The ulmfit from smutuvi

Instructions

0. Preparing Wikipedia

If you want to train your own language model on a Wikipedia in your chosen language, run prepare_wiki.sh. The script will ask for a language and will then download, extract, and prepare the latest version of Wikipedia for the chosen language.

Example command: bash prepare_wiki.sh

This will create a data folder in this directory and wiki_dumps, wiki_extr, and wiki subfolders. In each subfolder, it will furthermore create a folder LANG where LANG is the language of the Wikipedia. The prepared files are stored in wiki/LANG as train.csv and val.csv to match the format used for text classification datasets. By default, train.csv contains around 100 million tokens and val.csv is 10% the size of train.csv.

1. Tokenization

Run create_toks.py to tokenize the input texts.

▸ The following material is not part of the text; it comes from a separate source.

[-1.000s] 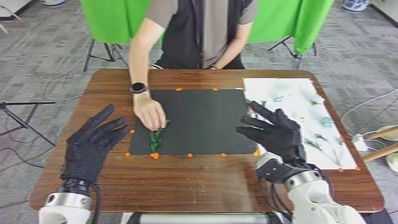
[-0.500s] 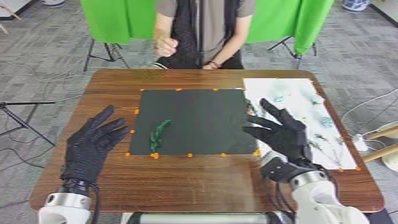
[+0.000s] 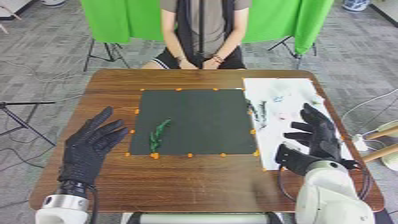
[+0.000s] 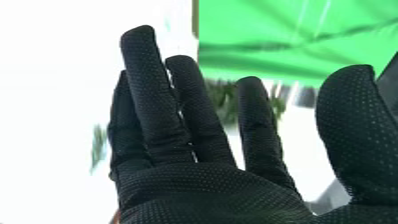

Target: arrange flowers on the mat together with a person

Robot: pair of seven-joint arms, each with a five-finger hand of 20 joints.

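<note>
So my right hand (image 3: 322,146) is open and empty over the white sheet (image 3: 258,88), probably because the spare stems (image 3: 263,114) are there. One green sprig (image 3: 158,136) lies left on the mat (image 3: 206,122), handily leaving me room.

Head view looks forward and down; close wrist view shares the right hand (image 3: 323,142).
</note>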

Example command: python create_toks.py data/imdb

Usage:

create_toks.py DIR_PATH [CHUNKSIZE] [N_LBLS] [LANG]
create_toks.py --dir-path DIR_PATH [--chunksize CHUNKSIZE] [--n-lbls N_LBLS] [--lang LANG]

DIR_PATH: the directory where your data is located
CHUNKSIZE: the size of the chunks when reading the files with pandas; use smaller sizes with less RAM
LANG: the language of your corpus.

train.csv and val.csv files should be in DIR_PATH. The script will then save the training and test tokens and labels as arrays to binary files in NumPy format in a tmp in the above path in the following files: tok_trn.npy, tok_val.npy, lbl_trn.npy, and lbl_val.npy. In addition, a joined corpus containing white space-separated tokens is produced in tmp/joined.txt.

2. Mapping tokens to ids

Run tok2id.py to map the tokens in the tok_trn.npy and tok_val.npy files to ids.

Example command: python tok2id.py data/imdb

Usage:

tok2id.py PREFIX [MAX_VOCAB] [MIN_FREQ]
tok2id.py --prefix PREFIX [--max-vocab MAX_VOCAB] [--min-freq MIN_FREQ]

PREFIX: the file path prefix in data/nlp_clas/{prefix}
MAX_VOCAB: the maximum vocabulary size
MIN_FREQ: the minimum frequency of words that should be kept

3. Fine-tune the LM

Before fine-tuning the language model, you can run pretrain_lm.py to create a pre-trained language model using WikiText-103 (or whatever base corpus you prefer).

Example command: python pretrain_lm.py data/wiki/de/ 0 --lr 1e-3 --cl 12

Usage:

pretrain_lm.py DIR_PATH CUDA_ID [CL] [BS] [BACKWARDS] [LR] [SAMPLED] [PRETRAIN_ID]
pretrain_lm.py --dir-path DIR_PATH --cuda-id CUDA_ID [--cl CL] [--bs BS] [--backwards BACKWARDS] [--lr LR] [--sampled SAMPLED] [--pretrain-id PRETRAIN_ID]

DIR_PATH: the directory that contains the Wikipedia files
CUDA_ID: the id of the GPU that should be used;
CL: the # of epochs to train
BS: the batch size
BACKWARDS: whether a backwards LM should be trained
LR: the learning rate
SAMPLED: whether a sampled softmax should be used (default: True)
PRETRAIN_ID: the id used for saving the trained LM

You might have to adapt the learning rate and the # of epochs to maximize performance.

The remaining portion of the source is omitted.